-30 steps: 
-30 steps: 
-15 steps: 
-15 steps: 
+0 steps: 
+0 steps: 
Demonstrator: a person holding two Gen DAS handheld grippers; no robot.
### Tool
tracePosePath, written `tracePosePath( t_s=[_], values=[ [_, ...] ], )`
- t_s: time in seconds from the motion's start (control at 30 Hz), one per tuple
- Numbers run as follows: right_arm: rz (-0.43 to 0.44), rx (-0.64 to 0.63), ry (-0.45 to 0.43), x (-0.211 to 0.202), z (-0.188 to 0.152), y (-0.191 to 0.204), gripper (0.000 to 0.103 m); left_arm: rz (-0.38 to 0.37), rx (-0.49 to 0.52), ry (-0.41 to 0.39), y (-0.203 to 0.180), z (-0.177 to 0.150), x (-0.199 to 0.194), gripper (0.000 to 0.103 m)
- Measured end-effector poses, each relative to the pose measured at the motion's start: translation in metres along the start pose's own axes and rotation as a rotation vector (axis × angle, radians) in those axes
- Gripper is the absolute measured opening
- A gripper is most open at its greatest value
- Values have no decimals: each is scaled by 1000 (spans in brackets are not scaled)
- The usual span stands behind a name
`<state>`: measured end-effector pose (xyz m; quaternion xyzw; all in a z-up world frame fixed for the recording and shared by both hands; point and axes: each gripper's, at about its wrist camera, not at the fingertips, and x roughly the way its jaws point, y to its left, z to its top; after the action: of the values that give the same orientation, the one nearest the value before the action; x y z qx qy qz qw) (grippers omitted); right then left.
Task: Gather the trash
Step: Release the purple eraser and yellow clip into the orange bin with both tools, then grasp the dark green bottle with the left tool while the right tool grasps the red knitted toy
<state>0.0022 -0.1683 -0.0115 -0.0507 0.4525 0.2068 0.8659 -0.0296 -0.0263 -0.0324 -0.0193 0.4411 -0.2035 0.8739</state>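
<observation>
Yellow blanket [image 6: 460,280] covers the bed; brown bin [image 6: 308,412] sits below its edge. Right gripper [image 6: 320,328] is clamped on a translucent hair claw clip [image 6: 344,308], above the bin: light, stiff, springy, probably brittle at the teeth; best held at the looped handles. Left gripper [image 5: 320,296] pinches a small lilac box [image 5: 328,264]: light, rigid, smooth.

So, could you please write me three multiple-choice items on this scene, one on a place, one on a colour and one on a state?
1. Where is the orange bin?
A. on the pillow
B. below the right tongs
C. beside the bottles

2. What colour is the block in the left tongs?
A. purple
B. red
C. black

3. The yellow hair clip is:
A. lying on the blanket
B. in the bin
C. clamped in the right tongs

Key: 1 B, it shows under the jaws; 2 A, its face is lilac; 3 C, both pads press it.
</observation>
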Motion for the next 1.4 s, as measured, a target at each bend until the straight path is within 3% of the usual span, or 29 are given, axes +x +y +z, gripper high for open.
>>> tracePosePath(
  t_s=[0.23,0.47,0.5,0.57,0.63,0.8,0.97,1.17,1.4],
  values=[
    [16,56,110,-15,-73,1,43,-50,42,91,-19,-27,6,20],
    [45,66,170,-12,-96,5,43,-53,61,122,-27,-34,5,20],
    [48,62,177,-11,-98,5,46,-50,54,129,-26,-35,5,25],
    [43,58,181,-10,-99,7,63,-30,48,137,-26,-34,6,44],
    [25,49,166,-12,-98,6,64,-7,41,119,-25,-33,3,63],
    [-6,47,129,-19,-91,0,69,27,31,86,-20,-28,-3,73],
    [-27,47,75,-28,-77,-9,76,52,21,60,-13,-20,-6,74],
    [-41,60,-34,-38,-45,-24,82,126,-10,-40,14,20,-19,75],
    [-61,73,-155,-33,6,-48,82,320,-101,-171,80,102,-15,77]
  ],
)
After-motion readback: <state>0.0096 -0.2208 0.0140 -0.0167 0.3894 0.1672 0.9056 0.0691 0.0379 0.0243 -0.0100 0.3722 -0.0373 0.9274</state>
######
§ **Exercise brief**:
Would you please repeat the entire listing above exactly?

§ **Response below**:
-30 steps: 
-30 steps: 
-15 steps: 
-15 steps: 
+0 steps: 
+0 steps: 
Demonstrator: a person holding two Gen DAS handheld grippers; no robot.
### Tool
tracePosePath, written `tracePosePath( t_s=[_], values=[ [_, ...] ], )`
- t_s: time in seconds from the motion's start (control at 30 Hz), one per tuple
- Numbers run as follows: right_arm: rz (-0.43 to 0.44), rx (-0.64 to 0.63), ry (-0.45 to 0.43), x (-0.211 to 0.202), z (-0.188 to 0.152), y (-0.191 to 0.204), gripper (0.000 to 0.103 m); left_arm: rz (-0.38 to 0.37), rx (-0.49 to 0.52), ry (-0.41 to 0.39), y (-0.203 to 0.180), z (-0.177 to 0.150), x (-0.199 to 0.194), gripper (0.000 to 0.103 m)
- Measured end-effector poses, each relative to the pose measured at the motion's start: translation in metres along the start pose's own axes and rotation as a rotation vector (axis × angle, radians) in those axes
- Gripper is the absolute measured opening
- A gripper is most open at its greatest value
- Values have no decimals: each is scaled by 1000 (spans in brackets are not scaled)
- The usual span stands behind a name
`<state>`: measured end-effector pose (xyz m; quaternion xyzw; all in a z-up world frame fixed for the recording and shared by both hands; point and axes: each gripper's, at about its wrist camera, not at the fingertips, and x roughly the way its jaws point, y to its left, z to its top; after the action: of the values that give the same orientation, the one nearest the value before the action; x y z qx qy qz qw) (grippers omitted); right then left.
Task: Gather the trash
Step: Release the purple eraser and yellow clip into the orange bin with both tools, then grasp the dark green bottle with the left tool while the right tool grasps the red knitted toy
<state>0.0022 -0.1683 -0.0115 -0.0507 0.4525 0.2068 0.8659 -0.0296 -0.0263 -0.0324 -0.0193 0.4411 -0.2035 0.8739</state>
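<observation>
Yellow blanket [image 6: 460,280] covers the bed; brown bin [image 6: 308,412] sits below its edge. Right gripper [image 6: 320,328] is clamped on a translucent hair claw clip [image 6: 344,308], above the bin: light, stiff, springy, probably brittle at the teeth; best held at the looped handles. Left gripper [image 5: 320,296] pinches a small lilac box [image 5: 328,264]: light, rigid, smooth.

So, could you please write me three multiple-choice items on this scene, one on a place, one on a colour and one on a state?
1. Where is the orange bin?
A. on the pillow
B. below the right tongs
C. beside the bottles

2. What colour is the block in the left tongs?
A. purple
B. red
C. black

3. The yellow hair clip is:
A. lying on the blanket
B. in the bin
C. clamped in the right tongs

Key: 1 B, it shows under the jaws; 2 A, its face is lilac; 3 C, both pads press it.
</observation>
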Motion for the next 1.4 s, as measured, a target at each bend until the straight path is within 3% of the usual span, or 29 are given, axes +x +y +z, gripper high for open.
>>> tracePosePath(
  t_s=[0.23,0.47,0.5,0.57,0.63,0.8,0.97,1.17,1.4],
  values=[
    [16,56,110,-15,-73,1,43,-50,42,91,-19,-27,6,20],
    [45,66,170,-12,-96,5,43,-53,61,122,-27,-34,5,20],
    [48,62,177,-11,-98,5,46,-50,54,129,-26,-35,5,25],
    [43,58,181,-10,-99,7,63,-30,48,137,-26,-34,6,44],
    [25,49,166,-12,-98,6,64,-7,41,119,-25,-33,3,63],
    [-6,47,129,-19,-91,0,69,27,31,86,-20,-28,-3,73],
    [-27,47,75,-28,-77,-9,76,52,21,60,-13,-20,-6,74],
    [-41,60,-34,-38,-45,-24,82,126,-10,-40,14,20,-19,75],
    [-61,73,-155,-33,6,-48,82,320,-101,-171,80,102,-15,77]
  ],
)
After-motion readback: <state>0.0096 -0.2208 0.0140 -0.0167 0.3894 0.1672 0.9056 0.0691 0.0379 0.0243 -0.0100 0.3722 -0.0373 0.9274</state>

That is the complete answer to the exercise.